* _Task statement_
Starting at the line with "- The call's" and going on through the line with "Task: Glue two", reproduce each line in the records below exactly and nothing more.
____
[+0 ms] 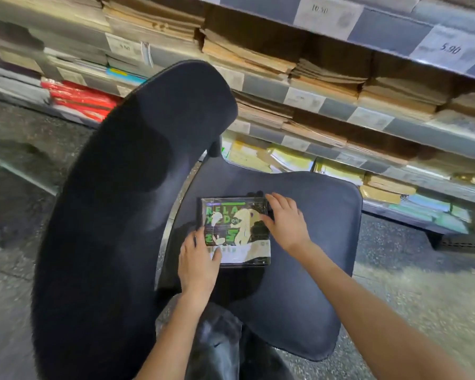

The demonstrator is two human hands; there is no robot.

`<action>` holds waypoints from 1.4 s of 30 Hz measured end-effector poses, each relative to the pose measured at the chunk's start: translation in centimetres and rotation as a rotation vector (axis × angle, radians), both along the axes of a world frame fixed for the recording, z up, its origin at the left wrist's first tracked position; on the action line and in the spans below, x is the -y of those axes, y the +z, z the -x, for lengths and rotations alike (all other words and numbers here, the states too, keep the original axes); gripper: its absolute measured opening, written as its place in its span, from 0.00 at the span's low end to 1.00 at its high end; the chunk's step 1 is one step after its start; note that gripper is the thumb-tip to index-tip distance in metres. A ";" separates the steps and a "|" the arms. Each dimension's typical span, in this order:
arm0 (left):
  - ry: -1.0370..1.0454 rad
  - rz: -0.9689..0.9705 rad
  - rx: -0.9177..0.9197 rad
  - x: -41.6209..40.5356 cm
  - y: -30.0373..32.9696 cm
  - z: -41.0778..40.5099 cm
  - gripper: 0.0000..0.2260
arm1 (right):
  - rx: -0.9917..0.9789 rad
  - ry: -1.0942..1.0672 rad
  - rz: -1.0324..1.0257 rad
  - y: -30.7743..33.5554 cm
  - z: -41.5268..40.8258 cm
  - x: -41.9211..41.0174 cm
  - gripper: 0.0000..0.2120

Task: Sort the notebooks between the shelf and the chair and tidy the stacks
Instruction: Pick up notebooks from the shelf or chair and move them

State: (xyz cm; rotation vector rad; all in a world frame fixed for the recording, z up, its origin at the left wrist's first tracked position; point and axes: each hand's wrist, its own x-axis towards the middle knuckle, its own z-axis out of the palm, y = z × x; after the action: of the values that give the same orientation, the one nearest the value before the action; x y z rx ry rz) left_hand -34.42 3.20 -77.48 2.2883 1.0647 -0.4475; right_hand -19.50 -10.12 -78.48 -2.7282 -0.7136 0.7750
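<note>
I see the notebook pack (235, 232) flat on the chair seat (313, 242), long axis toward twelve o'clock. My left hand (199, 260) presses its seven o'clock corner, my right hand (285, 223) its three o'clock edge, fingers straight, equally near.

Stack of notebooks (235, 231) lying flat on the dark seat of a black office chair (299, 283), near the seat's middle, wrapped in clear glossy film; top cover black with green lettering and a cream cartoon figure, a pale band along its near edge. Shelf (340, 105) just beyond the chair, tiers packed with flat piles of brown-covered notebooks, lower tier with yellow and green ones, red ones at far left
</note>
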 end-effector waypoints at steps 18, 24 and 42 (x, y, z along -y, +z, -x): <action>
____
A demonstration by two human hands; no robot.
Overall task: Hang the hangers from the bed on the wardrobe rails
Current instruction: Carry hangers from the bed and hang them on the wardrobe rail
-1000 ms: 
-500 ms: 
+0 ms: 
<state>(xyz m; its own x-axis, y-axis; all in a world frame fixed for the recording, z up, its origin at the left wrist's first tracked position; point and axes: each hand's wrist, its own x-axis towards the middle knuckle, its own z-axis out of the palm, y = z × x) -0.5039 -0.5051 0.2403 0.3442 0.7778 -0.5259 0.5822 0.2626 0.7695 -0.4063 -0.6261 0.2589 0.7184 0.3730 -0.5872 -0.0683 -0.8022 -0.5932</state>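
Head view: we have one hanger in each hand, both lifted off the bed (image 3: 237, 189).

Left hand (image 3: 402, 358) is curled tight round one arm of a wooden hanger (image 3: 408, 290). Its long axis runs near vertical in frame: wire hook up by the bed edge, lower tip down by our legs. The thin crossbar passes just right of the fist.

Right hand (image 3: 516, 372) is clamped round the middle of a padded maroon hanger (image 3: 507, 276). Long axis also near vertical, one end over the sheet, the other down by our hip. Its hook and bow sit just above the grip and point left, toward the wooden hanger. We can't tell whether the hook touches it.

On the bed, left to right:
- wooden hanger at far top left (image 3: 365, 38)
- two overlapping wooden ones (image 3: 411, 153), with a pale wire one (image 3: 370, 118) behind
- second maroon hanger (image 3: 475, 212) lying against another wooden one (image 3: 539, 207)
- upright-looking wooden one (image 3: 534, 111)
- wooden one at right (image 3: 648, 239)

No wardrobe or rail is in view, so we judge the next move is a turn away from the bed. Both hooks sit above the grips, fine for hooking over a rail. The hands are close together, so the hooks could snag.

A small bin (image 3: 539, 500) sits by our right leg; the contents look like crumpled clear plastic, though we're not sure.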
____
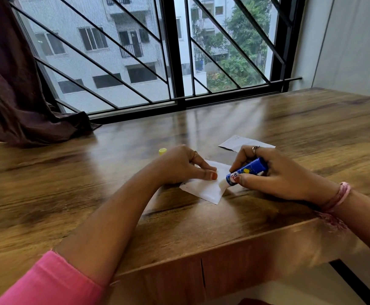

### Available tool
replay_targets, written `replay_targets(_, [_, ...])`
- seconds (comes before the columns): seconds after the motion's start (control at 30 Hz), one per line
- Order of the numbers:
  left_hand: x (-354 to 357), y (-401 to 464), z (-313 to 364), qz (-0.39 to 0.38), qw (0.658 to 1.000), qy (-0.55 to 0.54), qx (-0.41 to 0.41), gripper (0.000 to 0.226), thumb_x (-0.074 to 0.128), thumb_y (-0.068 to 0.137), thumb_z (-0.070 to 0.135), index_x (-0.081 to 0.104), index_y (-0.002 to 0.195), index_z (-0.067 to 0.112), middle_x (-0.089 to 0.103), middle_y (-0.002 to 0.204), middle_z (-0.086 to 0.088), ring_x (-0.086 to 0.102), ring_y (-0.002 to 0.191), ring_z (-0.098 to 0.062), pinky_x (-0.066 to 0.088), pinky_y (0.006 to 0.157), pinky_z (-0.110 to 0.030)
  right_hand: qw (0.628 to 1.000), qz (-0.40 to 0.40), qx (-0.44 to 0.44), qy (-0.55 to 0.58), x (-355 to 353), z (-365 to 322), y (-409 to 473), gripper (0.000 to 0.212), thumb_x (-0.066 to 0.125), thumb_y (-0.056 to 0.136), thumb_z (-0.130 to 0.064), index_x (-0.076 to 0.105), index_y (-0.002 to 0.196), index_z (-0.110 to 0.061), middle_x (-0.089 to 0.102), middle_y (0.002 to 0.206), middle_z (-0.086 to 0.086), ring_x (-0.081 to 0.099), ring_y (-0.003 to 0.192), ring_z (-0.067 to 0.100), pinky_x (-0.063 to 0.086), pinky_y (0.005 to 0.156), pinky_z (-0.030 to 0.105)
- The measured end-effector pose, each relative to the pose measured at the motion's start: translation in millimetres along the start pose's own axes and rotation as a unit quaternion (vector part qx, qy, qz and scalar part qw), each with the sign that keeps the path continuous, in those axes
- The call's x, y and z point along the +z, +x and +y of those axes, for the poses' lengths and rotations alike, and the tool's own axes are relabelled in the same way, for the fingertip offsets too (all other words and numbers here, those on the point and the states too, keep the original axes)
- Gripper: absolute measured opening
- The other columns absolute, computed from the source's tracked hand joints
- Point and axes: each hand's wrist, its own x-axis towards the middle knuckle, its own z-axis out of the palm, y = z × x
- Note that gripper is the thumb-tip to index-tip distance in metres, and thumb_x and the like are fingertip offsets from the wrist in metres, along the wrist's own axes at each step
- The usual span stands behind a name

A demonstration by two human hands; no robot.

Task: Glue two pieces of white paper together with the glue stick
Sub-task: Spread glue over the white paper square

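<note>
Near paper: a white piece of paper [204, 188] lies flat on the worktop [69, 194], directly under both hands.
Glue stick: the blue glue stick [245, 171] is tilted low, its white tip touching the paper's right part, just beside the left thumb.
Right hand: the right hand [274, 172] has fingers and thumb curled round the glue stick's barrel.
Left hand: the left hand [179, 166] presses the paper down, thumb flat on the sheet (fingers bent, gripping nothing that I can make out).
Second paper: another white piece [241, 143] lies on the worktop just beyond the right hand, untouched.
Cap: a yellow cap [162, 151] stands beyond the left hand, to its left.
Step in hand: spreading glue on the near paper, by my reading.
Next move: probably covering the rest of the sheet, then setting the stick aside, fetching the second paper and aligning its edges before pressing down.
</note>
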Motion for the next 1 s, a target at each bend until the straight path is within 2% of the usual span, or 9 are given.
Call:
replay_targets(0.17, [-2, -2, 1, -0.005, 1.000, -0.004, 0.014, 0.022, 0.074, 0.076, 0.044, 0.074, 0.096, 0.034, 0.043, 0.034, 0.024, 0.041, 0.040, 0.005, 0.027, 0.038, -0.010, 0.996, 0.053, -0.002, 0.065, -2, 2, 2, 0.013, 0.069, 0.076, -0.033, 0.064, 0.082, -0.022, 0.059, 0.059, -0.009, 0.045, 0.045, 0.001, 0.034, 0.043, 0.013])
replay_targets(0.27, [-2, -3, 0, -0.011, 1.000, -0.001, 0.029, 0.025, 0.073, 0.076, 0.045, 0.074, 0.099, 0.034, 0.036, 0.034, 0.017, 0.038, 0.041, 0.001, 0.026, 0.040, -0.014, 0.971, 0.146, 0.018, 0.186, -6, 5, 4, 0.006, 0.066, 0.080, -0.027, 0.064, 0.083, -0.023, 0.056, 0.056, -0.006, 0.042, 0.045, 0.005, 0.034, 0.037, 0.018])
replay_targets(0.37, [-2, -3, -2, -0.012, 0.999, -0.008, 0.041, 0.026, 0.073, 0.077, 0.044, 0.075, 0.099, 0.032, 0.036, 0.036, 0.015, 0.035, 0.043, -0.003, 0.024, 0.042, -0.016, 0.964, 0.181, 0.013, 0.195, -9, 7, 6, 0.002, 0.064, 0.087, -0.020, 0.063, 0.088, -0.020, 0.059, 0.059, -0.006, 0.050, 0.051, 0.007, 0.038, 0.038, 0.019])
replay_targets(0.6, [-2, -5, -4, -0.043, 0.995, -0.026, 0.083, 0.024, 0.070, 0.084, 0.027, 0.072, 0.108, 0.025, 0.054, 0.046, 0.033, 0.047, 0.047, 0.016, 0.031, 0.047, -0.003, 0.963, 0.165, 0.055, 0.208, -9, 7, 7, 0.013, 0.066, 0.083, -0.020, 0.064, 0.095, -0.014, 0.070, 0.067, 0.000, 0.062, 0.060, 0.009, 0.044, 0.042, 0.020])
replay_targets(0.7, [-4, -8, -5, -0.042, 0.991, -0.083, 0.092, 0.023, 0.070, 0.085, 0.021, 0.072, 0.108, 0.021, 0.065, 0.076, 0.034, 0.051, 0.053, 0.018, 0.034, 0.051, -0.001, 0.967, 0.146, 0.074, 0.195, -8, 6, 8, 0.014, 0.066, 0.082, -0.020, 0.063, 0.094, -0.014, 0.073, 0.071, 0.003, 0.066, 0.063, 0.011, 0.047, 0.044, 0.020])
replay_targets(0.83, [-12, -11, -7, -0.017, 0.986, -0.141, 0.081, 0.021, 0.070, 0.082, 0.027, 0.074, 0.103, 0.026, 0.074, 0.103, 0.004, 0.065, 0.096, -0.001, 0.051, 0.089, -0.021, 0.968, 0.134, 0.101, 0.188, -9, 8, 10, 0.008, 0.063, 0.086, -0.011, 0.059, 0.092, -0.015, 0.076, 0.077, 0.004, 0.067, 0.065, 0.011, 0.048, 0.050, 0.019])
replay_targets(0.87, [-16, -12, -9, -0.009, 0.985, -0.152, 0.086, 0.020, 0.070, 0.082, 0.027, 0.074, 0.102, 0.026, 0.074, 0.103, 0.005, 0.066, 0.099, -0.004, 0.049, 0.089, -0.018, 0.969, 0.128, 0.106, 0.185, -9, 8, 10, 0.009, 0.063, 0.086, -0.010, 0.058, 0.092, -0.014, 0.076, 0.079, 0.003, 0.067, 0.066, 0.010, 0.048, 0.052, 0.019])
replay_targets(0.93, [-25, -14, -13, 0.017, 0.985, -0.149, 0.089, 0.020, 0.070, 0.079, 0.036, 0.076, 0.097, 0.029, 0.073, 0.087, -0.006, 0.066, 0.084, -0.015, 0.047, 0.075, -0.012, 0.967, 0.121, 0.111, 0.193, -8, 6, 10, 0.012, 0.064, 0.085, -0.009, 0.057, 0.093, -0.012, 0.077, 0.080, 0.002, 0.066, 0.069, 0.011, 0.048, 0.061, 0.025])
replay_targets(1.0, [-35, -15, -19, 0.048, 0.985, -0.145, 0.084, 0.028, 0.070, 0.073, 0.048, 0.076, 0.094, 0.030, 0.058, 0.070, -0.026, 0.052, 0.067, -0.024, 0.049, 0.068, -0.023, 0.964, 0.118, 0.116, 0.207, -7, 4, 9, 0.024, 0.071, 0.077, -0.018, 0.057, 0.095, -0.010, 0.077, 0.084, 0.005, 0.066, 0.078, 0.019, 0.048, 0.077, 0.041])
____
* _Output_
- The call's x, y and z point along the +z, +x and +y of those axes, for the poses' lengths and rotations alike, and the tool's own axes are relabelled in the same way, for the fingertip offsets too (all other words and numbers here, those on the point and the states too, keep the original axes)
- Gripper: absolute measured opening
- The other columns absolute, computed from the source's tracked hand joints
- Point and axes: each hand's wrist, its own x-axis towards the middle knuckle, its own z-axis out of the palm, y = z × x
- Note that gripper is the thumb-tip to index-tip distance in metres, and thumb_x and the like are fingertip offsets from the wrist in metres, along the wrist's own axes at each step
- The usual span stands behind a name

A demonstration by two human hands; no robot.

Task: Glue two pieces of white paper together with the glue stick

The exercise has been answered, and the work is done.